Some of the arguments against having the next hearing were as ridiculous as the process itself, arguing that if the US as an ally of the UK has reasons for extradition which it wishes to keep secret, the UK shouldn’t test them in court and should just put Mr. Assange on a plane and be done with it. This makes no sense when courts have perfectly good processes for holding sessions behind closed doors if the evidence is too sensitive to become public. Although here in Australia we’ve seen such processes fall well short of reasonable when Bernard Collaery was being prosecuted for alleged breaches of national security legislation (charges which were ultimately withdrawn after a very very very long time) as the federal Attorney-General’s department insisted on some utterly impossible conditions surrounding secret evidence which made it almost impossible for Mr. Collaery’s legal team to review and examine the evidence which was to be presented against him, this limiting his ability to be defended against the charges.
In Mr. Collaery’s case, it’s hard to know whether the charges would have been upheld if the case had proceeded, but I fear it and subsequent appeals would have dragged on for the rest of his life. It became clear that the prosecution was simply not worthwhile from the government’s perspective, and frankly given how much of an impact being dragged through the courts had on Mr. Collaery, any sentencing court would probably determine that he had already been punished enough and not bother to impose any meaningful sentence.

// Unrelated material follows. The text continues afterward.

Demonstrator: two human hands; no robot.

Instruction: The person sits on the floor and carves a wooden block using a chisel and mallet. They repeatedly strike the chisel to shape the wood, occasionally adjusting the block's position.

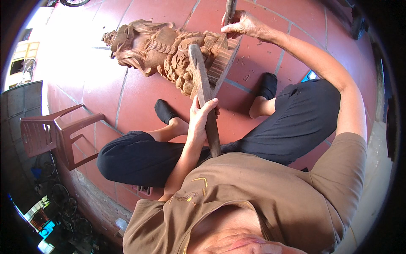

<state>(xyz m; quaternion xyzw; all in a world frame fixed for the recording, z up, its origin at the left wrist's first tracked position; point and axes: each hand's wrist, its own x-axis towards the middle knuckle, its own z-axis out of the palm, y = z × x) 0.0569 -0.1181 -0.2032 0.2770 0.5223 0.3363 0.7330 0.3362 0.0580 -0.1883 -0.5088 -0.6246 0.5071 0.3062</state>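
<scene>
A carved wooden statue (167, 53) lies on its side on the floor, with its flat base toward the right. My left hand (201, 116) is closed round a long, worn wooden bar (203, 80), gripping it below its middle. The upper end of the bar overlaps the statue in this view; I cannot tell whether they touch. Beside the base, my right hand (243, 26) grips a chisel by its round wooden handle (230, 12). The chisel's lower end is close to the base edge, and its tip is hard to make out.
Red floor tiles (139, 99) with pale joints surround the statue, and wood chips (249, 70) lie scattered near its base. My bent legs (292, 122) and socked feet flank the work. A brown plastic chair (63, 131) stands at left, with bicycles (63, 199) beyond.
</scene>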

At this point I think the same principle should apply to Mr. Assange’s case. Whether you believe him to be guilty of some awful crime against national security or not (and I admit, I have changed my view on this, having originally been quite critical of Mr. Assange and Wikileaks, I now concede that for the most part there was an immense public interest and utility in the publication of the material which was published, and have come around to the view that many national security laws are overly draconian and governments keep too many secrets from citizens, but I’ll cover that another day), the fact that Julian Assange has been effectively locked up for 12 years, with the most recent years being in quite harsh environments which have caused enormous detrimental effects to his health from which it is unlikely he will ever fully recover, and even if set free will probably face a signifcantly shortened lifespan, it seems to me that it is unlikely that any fair court would impose any further sentence if he were to be found guilty of whatever charges may ultimately be brought. He has already been punished far in excess of the degree of any crime of which he is accused.
We probably won’t have an outcome until sometime next month. And even then, if Julian is granted permission to have a hearing to appeal against his deportation to the United States, it seems unlikely that a conclusion will be reached this year, and in the meantime he languishes in Longmarsh.
How ironic that our supposedly freedom-loving western nations have treated Julian Assange in this way, a man not convicted of anything and not even accused of leaking information entrusted to him via a security clearance, yet Edward Snowden who did have a security clearance and admits to revealing information entrusted to him under said clearance, was granted asylum by Russia and is living a free and happy life in Russia. It really makes you think about which countries actually care about truth and liberty, which ones don’t, and what it might mean for the various statements of the governments of said countries when put in that context.